*** Information supplied ***

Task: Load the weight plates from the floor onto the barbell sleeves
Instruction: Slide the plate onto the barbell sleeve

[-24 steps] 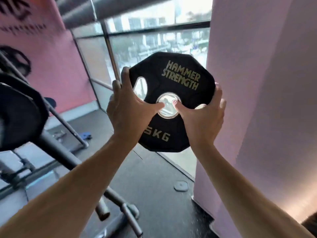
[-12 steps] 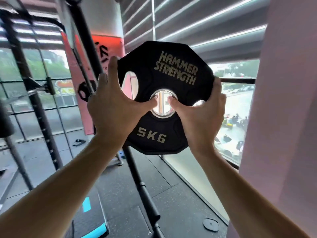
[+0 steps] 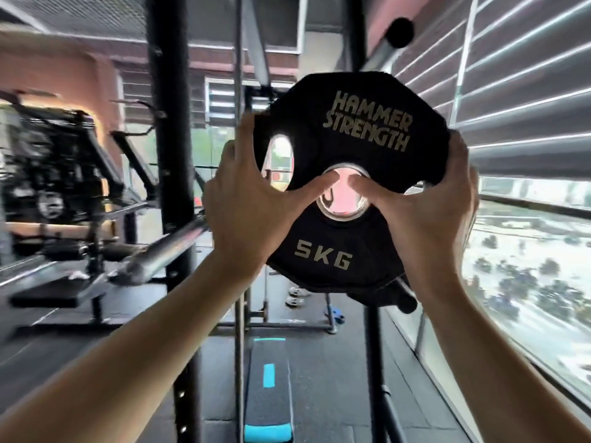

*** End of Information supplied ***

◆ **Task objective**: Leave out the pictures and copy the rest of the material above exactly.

◆ **Response to this exercise**:
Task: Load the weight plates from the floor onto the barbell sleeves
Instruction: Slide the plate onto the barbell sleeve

[-24 steps] 
[-12 steps] 
[+0 steps] 

Response complete; there is no more output.